The Harvard Art Museums encourage the use of images found on this website for personal, noncommercial use, including educational and scholarly purposes. To request a higher resolution file of this image, please submit an online request.

Descriptions

Published Catalogue Text: Ancient Mediterranean and Near Eastern Bronzes at the Harvard Art Museums
A horse stands atop an eight-spoked wheel that has triangular openings between the spokes. The piece is solid cast. It has suffered considerable damage; one entire spoke and most of another have been lost from the lower part of the wheel, along with the section of the rim joining the two wheels. The horse’s tail and most of both ears are also missing. The wheel, broken or cracked in fifteen places, has been reassembled in a way that has left it somewhat skewed.

This piece was probably a pendant worn as personal jewelry suspended by a cord or light chain passed around the body of the horse. The horse and the wheel are decorated on both sides with stamped double concentric circles that have points in their centers, nine on the wheel and six on each side of the horse. A knob and disc project from the lower terminal opposite the horse.

The horse has the characteristics of the Thessalian workshop style as defined by J.-L. Zimmermann (1). The muzzle ends in a bulb. A line of modeling begins at the ears and continues along the side of the head to form cheek muscles. The entire composition is rendered in silhouette. A dynamic tension is imparted to the wheel by placing the stamped circles off-center between the spokes, so that the eye is drawn continuously around the rim.

I. Kilian-Dirlmeier notes the presence of bronze wheels with four, six, or eight spokes, with triangular spaces between the spokes and similarly stamped with circles as decorations, at Thessalian sanctuaries, from a grave in the Chalkidike, and from an unknown site on Ithaka (2). She also reports an eight-spoked wheel stamped with circles and surmounted by a bird from a grave in Thebes (3).

NOTES:

1. On the Thessalian style of Geometric horses, see J.-L. Zimmermann, Les chevaux de bronze dans l’art géométrique grec (Mainz, 1989) 242-60, esp. 257-58, pls. 55-60.
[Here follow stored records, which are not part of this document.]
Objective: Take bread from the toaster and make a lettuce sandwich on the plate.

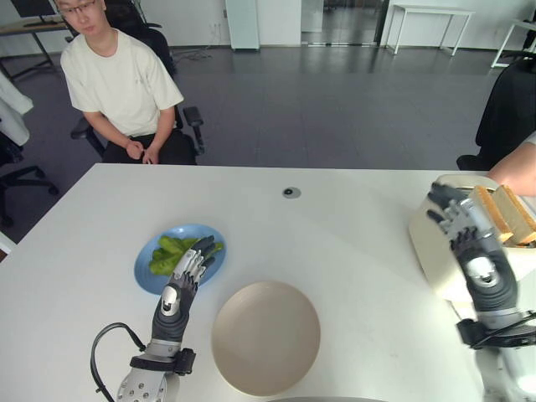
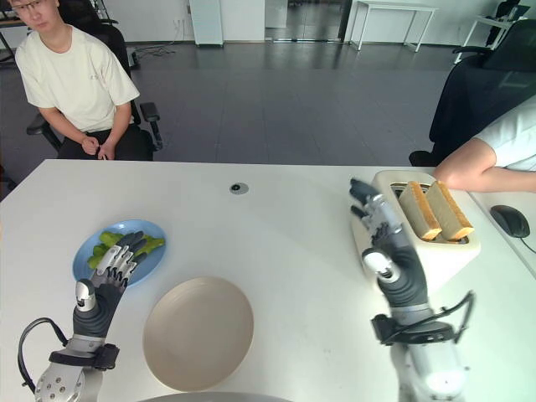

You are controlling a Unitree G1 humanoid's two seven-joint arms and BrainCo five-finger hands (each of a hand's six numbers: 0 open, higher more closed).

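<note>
The left hand [image 1: 186, 275] is dark grey and black, with silver bits on its fingers and a round silver knob on its back. The right hand [image 2: 383, 239] looks the same. Each wrist wears a black band [image 2: 410, 328]. A thin black cable [image 1: 113, 326] loops beside the shiny silver arm [image 1: 146, 387].

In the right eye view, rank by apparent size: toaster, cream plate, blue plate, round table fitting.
1. toaster and cream plate: near alike, not ranked.
2. blue plate.
3. round table fitting.

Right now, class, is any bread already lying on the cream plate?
No: the cream plate is bare, and both bread slices stand upright in the toaster.
</note>
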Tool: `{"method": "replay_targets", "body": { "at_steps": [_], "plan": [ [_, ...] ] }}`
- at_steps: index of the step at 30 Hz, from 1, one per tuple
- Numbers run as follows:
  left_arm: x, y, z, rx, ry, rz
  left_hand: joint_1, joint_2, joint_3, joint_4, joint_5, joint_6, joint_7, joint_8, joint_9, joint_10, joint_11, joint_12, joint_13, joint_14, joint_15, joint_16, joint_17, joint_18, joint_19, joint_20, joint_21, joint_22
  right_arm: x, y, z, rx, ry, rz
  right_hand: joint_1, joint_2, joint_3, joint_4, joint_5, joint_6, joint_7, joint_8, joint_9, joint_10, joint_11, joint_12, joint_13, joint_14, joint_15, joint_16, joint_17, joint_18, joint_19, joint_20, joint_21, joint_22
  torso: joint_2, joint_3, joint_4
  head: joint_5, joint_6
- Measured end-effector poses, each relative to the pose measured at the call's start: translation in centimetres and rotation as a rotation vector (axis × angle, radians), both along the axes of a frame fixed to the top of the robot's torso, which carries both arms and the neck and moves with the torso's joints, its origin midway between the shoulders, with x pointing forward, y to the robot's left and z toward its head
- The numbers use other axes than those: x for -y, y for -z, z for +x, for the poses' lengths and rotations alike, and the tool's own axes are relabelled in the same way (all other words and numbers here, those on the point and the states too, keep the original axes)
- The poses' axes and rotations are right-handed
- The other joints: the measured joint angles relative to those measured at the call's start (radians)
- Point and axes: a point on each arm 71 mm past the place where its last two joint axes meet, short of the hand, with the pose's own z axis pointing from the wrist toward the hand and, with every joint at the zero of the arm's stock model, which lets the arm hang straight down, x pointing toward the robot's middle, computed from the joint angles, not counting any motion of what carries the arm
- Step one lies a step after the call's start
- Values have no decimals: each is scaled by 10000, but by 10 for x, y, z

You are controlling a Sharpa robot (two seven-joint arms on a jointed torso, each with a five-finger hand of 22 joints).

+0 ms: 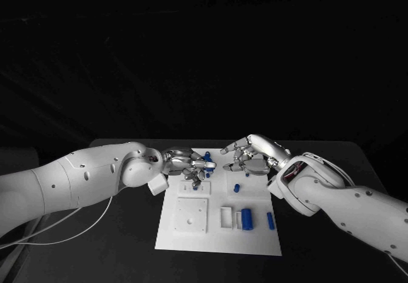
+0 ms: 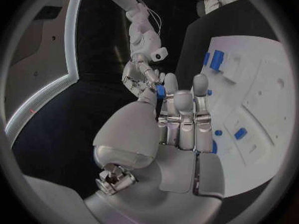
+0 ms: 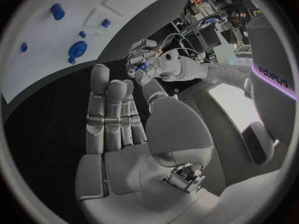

2. For eight-spoked wheels with stamped circle decoration and loops for suspension, see I. Kilian-Dirlmeier, Anhänger in Griechenland von der mykenischen bis zur spätgeometrischen Zeit, Prähistorische Bronzefunde 11.2 (Munich, 1979) 26-27, nos. 133-34, pl. 9. For small four-spoked bronze wheels surmounted by quadrupeds, see ibid., nos. 79-80, pl. 5 (“Chalkidike” and “Thessalian,” respectively). For horses perched atop groups of six adjoining four-spoked circles, see ibid., nos. 121-22, pl. 8 (“Pherai” and unknown provenience).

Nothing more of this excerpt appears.